ASSIGNMENT>
Omit every picture, and retype the lines that run from the beginning of the data below through the line containing "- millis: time", inclusive.

DATA FOR THIS TASK>
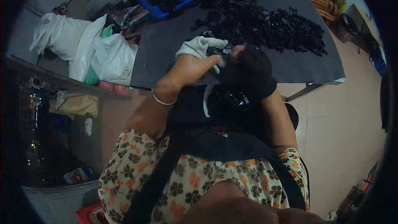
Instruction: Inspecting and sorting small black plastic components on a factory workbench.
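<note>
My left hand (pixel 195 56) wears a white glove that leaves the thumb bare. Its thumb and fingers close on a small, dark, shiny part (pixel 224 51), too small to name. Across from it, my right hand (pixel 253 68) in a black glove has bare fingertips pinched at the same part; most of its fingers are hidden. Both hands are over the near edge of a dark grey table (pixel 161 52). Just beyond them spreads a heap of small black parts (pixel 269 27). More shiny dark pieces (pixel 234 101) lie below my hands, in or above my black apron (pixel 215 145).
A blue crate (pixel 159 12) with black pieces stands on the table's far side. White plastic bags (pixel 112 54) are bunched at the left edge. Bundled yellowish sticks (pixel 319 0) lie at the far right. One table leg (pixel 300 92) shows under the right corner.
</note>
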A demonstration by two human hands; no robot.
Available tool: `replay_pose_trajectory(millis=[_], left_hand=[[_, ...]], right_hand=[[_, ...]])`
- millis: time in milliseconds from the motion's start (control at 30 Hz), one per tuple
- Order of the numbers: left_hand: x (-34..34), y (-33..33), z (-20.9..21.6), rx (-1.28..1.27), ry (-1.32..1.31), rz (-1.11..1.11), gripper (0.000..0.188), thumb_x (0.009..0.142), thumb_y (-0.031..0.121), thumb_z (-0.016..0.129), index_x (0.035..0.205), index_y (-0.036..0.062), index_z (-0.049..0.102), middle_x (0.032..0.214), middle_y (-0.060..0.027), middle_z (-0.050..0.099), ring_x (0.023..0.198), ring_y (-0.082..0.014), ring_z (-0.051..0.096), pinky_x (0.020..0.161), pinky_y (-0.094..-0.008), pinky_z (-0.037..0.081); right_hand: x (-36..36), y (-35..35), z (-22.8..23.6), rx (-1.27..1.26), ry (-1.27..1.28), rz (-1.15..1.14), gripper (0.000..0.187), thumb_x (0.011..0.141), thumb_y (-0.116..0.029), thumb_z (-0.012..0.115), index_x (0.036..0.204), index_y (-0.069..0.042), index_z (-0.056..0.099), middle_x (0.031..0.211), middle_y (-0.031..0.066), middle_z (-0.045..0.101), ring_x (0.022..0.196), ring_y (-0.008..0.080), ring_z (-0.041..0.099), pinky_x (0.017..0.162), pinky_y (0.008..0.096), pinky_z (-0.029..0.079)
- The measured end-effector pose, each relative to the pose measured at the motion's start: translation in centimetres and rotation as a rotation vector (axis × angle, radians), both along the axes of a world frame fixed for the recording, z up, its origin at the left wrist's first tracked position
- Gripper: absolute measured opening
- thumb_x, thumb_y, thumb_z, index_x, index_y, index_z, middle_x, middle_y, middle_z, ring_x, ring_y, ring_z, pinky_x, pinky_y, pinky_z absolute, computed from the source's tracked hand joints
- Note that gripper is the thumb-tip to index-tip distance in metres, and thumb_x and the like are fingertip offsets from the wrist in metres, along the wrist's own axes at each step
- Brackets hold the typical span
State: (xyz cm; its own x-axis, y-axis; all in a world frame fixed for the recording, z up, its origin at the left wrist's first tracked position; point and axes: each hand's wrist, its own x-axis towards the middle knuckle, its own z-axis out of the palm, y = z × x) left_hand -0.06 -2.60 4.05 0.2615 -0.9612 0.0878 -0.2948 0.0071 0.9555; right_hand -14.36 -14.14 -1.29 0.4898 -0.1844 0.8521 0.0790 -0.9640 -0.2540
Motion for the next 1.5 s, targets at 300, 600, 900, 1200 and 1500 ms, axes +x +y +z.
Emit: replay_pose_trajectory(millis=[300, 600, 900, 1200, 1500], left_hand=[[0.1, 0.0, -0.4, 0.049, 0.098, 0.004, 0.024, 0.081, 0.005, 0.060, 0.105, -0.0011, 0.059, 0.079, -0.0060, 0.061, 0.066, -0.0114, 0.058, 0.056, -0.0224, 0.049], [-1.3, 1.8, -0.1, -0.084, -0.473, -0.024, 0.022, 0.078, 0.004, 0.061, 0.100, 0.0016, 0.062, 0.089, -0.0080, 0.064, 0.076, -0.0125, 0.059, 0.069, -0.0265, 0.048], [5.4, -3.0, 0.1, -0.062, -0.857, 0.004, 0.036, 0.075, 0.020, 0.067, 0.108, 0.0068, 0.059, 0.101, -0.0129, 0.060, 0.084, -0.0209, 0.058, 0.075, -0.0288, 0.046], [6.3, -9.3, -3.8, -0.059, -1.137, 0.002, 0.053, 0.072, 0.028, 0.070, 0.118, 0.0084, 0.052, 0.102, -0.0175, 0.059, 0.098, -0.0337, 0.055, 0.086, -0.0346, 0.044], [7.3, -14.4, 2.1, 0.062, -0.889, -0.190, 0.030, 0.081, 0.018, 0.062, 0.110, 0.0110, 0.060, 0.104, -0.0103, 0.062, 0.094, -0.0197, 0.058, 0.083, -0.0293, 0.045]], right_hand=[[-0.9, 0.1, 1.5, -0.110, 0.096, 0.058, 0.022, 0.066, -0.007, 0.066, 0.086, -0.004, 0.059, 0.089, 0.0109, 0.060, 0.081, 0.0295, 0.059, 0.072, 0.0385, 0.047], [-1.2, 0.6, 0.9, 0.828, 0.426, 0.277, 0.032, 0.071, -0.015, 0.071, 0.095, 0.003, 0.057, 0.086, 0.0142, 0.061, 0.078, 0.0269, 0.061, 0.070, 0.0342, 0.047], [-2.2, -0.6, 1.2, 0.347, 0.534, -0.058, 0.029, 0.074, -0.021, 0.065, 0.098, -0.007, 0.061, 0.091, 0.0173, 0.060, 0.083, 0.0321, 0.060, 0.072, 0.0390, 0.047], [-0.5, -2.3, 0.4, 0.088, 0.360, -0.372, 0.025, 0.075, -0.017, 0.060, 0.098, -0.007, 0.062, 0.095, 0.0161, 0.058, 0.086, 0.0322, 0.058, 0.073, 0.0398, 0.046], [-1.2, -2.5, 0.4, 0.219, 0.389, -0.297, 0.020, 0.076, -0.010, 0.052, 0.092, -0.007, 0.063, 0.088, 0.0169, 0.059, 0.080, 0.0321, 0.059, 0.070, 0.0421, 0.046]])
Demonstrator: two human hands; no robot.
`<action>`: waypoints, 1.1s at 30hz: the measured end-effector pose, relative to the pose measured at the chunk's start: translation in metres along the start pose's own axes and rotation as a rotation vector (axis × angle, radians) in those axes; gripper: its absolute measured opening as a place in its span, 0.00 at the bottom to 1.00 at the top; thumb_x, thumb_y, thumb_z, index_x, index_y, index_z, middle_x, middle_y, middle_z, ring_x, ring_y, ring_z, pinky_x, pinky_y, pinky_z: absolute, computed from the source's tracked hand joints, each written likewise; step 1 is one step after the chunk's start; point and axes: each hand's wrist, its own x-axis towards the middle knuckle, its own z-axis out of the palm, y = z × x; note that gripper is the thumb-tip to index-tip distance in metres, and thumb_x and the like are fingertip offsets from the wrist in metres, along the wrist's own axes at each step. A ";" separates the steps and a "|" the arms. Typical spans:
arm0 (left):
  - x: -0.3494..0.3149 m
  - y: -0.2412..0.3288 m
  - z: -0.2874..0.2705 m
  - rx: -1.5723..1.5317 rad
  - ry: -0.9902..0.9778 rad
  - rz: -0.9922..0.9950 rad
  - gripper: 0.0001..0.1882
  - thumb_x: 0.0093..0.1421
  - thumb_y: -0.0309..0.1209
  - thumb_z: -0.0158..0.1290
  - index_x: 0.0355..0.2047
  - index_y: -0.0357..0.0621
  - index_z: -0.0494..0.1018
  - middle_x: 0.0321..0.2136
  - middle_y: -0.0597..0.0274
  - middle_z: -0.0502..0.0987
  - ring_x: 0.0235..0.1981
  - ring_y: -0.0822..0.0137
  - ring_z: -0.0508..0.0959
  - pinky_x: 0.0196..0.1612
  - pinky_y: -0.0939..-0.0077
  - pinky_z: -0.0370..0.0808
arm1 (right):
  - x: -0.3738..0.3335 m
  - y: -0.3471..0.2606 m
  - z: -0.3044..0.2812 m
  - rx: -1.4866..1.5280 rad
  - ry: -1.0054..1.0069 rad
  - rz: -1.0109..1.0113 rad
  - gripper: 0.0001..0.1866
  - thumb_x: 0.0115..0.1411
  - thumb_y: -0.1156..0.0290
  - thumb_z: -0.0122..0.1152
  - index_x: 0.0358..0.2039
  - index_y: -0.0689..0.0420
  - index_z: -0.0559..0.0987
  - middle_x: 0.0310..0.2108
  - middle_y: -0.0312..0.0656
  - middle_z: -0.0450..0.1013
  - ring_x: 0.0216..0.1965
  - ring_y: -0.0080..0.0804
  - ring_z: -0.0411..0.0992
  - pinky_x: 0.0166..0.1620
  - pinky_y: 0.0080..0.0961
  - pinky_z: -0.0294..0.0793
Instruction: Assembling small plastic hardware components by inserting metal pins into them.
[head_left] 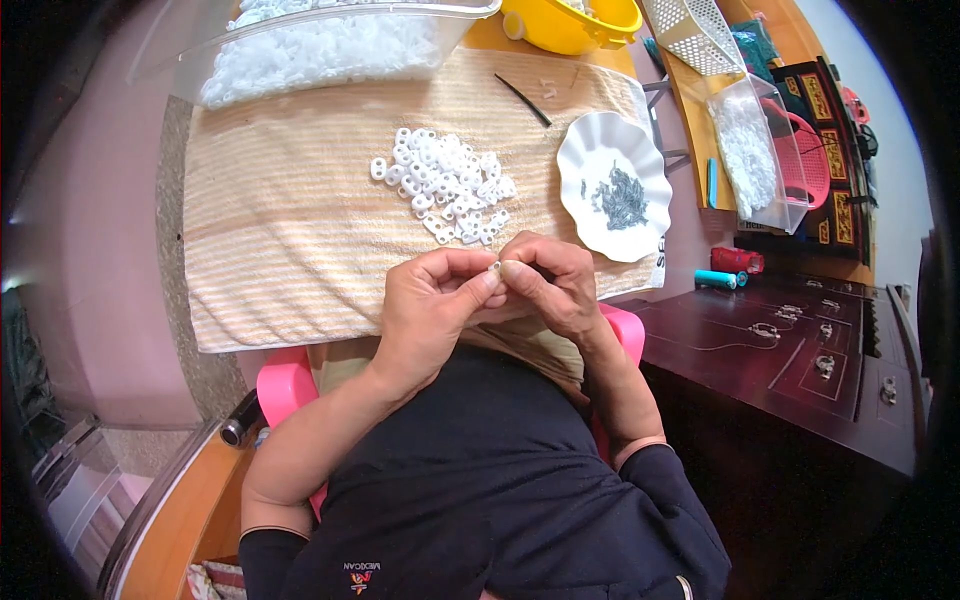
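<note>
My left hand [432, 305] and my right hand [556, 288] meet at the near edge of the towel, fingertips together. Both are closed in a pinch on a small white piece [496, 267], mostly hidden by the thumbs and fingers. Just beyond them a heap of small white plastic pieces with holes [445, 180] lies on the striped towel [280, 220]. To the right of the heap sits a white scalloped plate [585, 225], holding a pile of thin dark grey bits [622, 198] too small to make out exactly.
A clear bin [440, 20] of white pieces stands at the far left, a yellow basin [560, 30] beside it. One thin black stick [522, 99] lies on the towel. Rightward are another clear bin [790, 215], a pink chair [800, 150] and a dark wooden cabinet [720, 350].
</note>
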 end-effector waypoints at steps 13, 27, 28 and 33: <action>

EXERCISE OUTPUT>
Instruction: Inspecting and sorting small black plastic components on a factory workbench.
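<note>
My left hand (pixel 195 56) wears a white glove that leaves the thumb bare. Its thumb and fingers close on a small, dark, shiny part (pixel 224 51), too small to name. Across from it, my right hand (pixel 253 68) in a black glove has bare fingertips pinched at the same part; most of its fingers are hidden. Both hands are over the near edge of a dark grey table (pixel 161 52). Just beyond them spreads a heap of small black parts (pixel 269 27). More shiny dark pieces (pixel 234 101) lie below my hands, in or above my black apron (pixel 215 145).
A blue crate (pixel 159 12) with black pieces stands on the table's far side. White plastic bags (pixel 112 54) are bunched at the left edge. Bundled yellowish sticks (pixel 319 0) lie at the far right. One table leg (pixel 300 92) shows under the right corner.
</note>
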A demonstration by two human hands; no robot.
Available tool: `replay_pose_trajectory(millis=[_], left_hand=[[_, ...]], right_hand=[[_, ...]])`
- millis: time in milliseconds from the motion's start (control at 30 Hz), one per tuple

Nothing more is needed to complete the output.